▶ [What to do]:
Please output only the lines running from the one that contains "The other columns" through the last line of the data below, exactly as they stand, with no pictures.
═══ Information shown
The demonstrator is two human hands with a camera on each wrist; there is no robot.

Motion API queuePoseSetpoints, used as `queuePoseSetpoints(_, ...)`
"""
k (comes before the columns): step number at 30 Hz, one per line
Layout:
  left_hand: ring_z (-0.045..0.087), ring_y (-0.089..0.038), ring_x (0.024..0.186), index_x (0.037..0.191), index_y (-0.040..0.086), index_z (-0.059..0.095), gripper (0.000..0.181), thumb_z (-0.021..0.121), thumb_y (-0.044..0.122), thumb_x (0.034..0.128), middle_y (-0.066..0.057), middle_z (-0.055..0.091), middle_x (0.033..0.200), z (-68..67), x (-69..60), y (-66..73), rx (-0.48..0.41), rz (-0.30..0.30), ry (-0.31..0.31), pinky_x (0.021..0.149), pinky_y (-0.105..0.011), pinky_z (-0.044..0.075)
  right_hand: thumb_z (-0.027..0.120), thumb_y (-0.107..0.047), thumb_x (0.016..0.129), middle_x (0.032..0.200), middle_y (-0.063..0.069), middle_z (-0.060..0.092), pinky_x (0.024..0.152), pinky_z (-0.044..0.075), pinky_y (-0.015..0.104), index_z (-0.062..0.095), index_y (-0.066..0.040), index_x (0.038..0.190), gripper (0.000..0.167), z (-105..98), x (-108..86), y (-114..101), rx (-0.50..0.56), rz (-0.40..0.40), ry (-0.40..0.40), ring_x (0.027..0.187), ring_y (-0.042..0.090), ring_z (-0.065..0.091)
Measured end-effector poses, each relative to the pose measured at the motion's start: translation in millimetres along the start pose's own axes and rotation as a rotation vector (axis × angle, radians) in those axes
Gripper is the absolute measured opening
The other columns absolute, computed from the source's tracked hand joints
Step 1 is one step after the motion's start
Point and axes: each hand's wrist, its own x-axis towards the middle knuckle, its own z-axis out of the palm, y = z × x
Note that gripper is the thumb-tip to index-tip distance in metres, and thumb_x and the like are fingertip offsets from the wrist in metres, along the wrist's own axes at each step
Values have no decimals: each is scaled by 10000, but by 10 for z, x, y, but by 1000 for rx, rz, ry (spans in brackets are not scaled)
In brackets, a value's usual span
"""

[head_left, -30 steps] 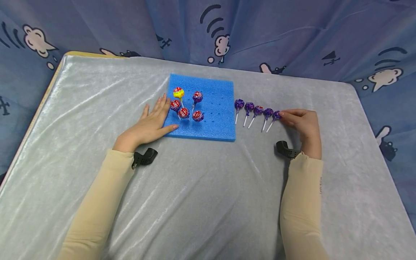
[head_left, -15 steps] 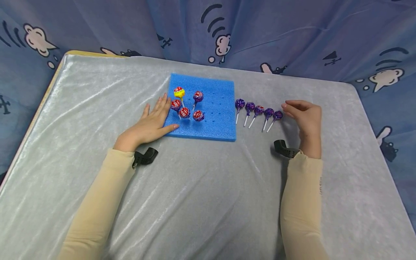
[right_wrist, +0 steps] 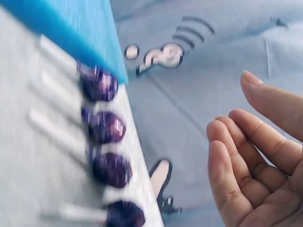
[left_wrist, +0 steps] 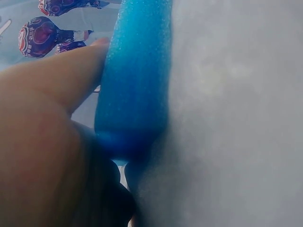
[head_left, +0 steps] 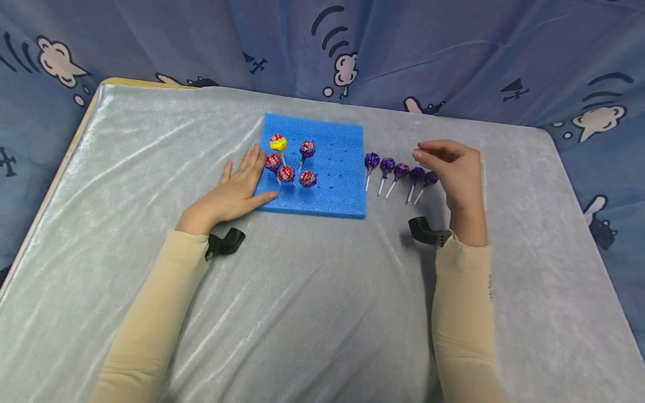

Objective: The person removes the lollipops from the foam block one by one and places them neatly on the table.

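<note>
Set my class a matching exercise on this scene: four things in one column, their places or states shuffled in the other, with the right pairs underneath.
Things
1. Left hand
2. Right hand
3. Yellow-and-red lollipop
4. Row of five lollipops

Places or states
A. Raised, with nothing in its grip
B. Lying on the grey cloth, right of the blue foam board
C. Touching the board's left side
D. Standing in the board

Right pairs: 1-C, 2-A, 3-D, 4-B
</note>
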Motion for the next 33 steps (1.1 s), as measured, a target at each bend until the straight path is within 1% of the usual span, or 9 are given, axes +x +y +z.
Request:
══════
▶ [Output]:
The other columns absolute, computed from the source's tracked hand joints
Step 1 is one step after the motion's start
Point and axes: each hand's wrist, its own x-axis towards the middle knuckle, its own z-axis out of the palm, y = z × x
Note that gripper is the thumb-tip to index-tip distance in metres, and thumb_x and the like are fingertip offsets from the wrist in metres, along the wrist's own axes at each step
Values have no decimals: each is scaled by 10000, but by 10 for z, x, y, but by 1000 for rx, rz, ry (spans in brackets are not scaled)
In brackets, a value's usual span
"""

[head_left, -30 steps] 
[head_left, -15 steps] 
[right_wrist, +0 steps] 
[left_wrist, +0 steps] 
[head_left, +0 steps] 

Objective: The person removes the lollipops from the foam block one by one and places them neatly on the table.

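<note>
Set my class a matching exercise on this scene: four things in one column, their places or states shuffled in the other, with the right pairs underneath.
Things
1. Left hand
2. Right hand
3. Yellow-and-red lollipop
4. Row of five lollipops

Places or states
A. Raised, with nothing in its grip
B. Lying on the grey cloth, right of the blue foam board
C. Touching the board's left side
D. Standing in the board

Right pairs: 1-C, 2-A, 3-D, 4-B
</note>
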Motion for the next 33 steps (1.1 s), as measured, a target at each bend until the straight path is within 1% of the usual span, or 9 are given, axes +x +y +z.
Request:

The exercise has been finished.